The Final Victim(115)
And that her stepsister is precisely what Lianna instinctively perceived her to be: a lying, conniving fraud.
Hearing an explosion overhead, Lianna believes for I a moment that another tree has fallen-this time on the house.
Then she realizes that it wasn't a tree.
That time, it really was a gunshot.
Charlotte hears a loud bang, and this time, she instantly realizes what it is: a crack of gunfire.
And that it came from inside the house.
She never even considers running down the driveway toward the gate and the old stone wall; running for help.
That isn't an option.
Her only thought is that she has to get to her daughter.
Please, God, let her be all right.
Her oozing sneakers pound up the steps and across the wet flagstone of the portico.
Please let her be alive.
Too late, she realizes that the door is locked, and that she doesn't have a key.
Lianna's instinct is to hurl herself down the stairway in the dark, anything to get away from whoever has the gun.
But she's outnumbered already; there are two of them.
Royce is somewhere above, but there's no telling where Aimee is.
Well, Lianna will have to take her chances.
She has to try to get away.
This is her own fault. She should have been braver. She should have gone shopping with her mother this morning, instead of sulking, and then cowering, in her room.
Now she has nobody to blame but herself.
Nobody is going to come and save her, just like nobody could save Adam.

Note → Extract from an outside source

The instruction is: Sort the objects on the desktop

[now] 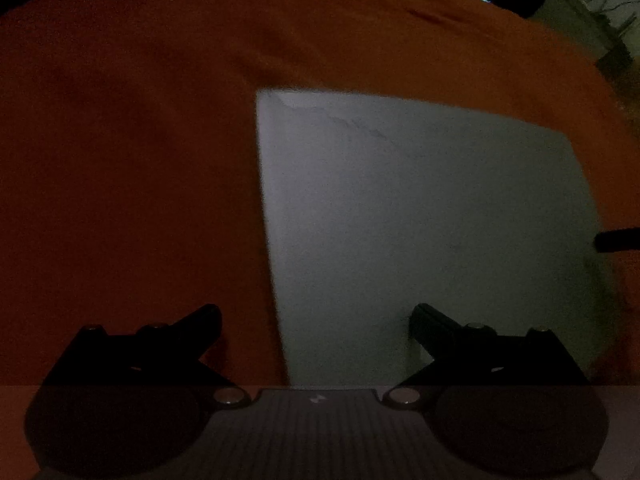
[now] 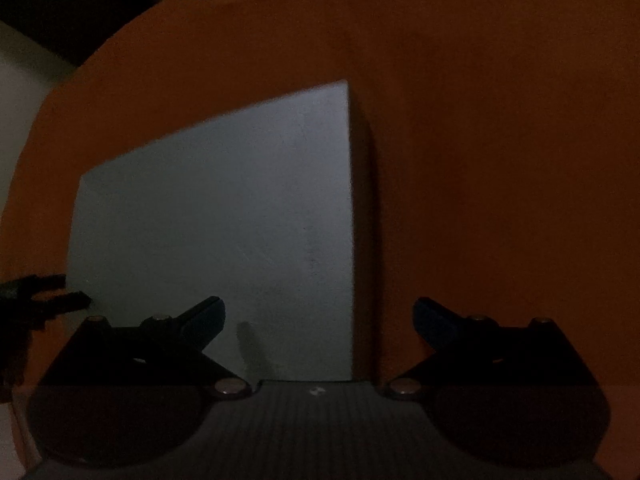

But that wasn't his fault.
It was mine.
And now I'm being punished for what I did… just like I always knew I would be.
*
Royce has just encountered what feels like a loose panel beside the fireplace when he hears a gun go off upstairs.
"Aimee?" With a curse, he rushes to the hallway, dragging his bad leg. "Are you all right?"
Odette appears, holding her pistol. "She was armed up there, Joe."
"Shhh!" He gestures wildly to alert her that she's slipped up and called him by the wrong name: his real name. Not that anyone else gets away with the shortened version of it.
Aside from his mother back home in Chicago, who calls him Joey, he's been Joseph his entire life, Joseph Borger… well, that is when he's not busy being Royce Maitland or whatever dearly departed soul he's had the pleasure of impersonating for the purpose of a well-planned con.
"Oh, give it up already, Joe. Who's going to hear?" Gone is the honey-sweetened N'Awlins drawl, replaced by the twang of the Tennessee mountains, where Odette Krupp-AKA Aimee Maitland-was born and bred.
"The old lady's dead, and so is the housekeeper," Odette informs him. "All we have to do is grab the kid and Charlotte, and we're home free."
Incredulous at her laid-back attitude, he snaps, "All we have to do? It's not that simple."
"Sure it is. Remember, Daddy} You came up with the plan yourself. We just use this"-she waves the gun-to convince your lovely wife and stepdaughter to get into the car and drive. Then I grab the wheel and make sure that they overshoot the foot of the causeway-so easy to do in this nasty weather-and land in the water. Oh, but first I have to remember to jump out."
She flashes the dazzling row of white teeth Joseph paid a fortune to have capped. That was almost as expensive as the liposuction, but not as much as what he spent on the colored contacts, the frequent hair salon visits, the gym, and the personal trainer.
But it was worth all the money and well worth the wait. Odette Krupp was transformed into a tawny Southern beauty. She looked at least ten-or twelve, to be exact-years younger. She could easily pass for a nubile twenty-five, virtually unrecognizable as the mousy nurse who had once worked for the hospice clinic-and stumbled across a multimillion-dollar secret.
At first, when she told Joseph, he thought they might just blackmail the old man with what they knew.
Then Joseph looked a little more closely at the illustrious family tree, and realized that there might just be an old-fashioned, legitimate way to inherit the entire Remington fortune: by marrying into it Maybe he should have left it at that. As Charlotte's husband, even with Charlotte inheriting just one-third of the fortune, he would be set for life. Nobody would ever have to know who and what he really was.
But his own greed, and Odette, got to him.
He wanted it all.
So he took a gamble-and he won.
He'd guessed that Gilbert actually had a conscience-and could be convinced that leaving Charlotte all his money was the best way to appease it. What better way to compensate his unwitting granddaughter for Gilbert's own role in her mother's premature death?
What Joseph didn't count on was that Charlotte would work her way under his skin-or that it would be so damned hard to see this thing through to the end.
Odette is much more cavalier about it than he is. As she likes to tell him, "You've just got to do what you've got to do. You can't let emotions get in the way."
He's come to realize that she's absolutely right And that when the time comes, he will push aside his emotions to do exactly what he's got to do.
Heedless of the howling wind and driving rain, Charlotte races around the perimeter of the house, trying first the side door, and then the back.
Locked, both of them. Just as she expected.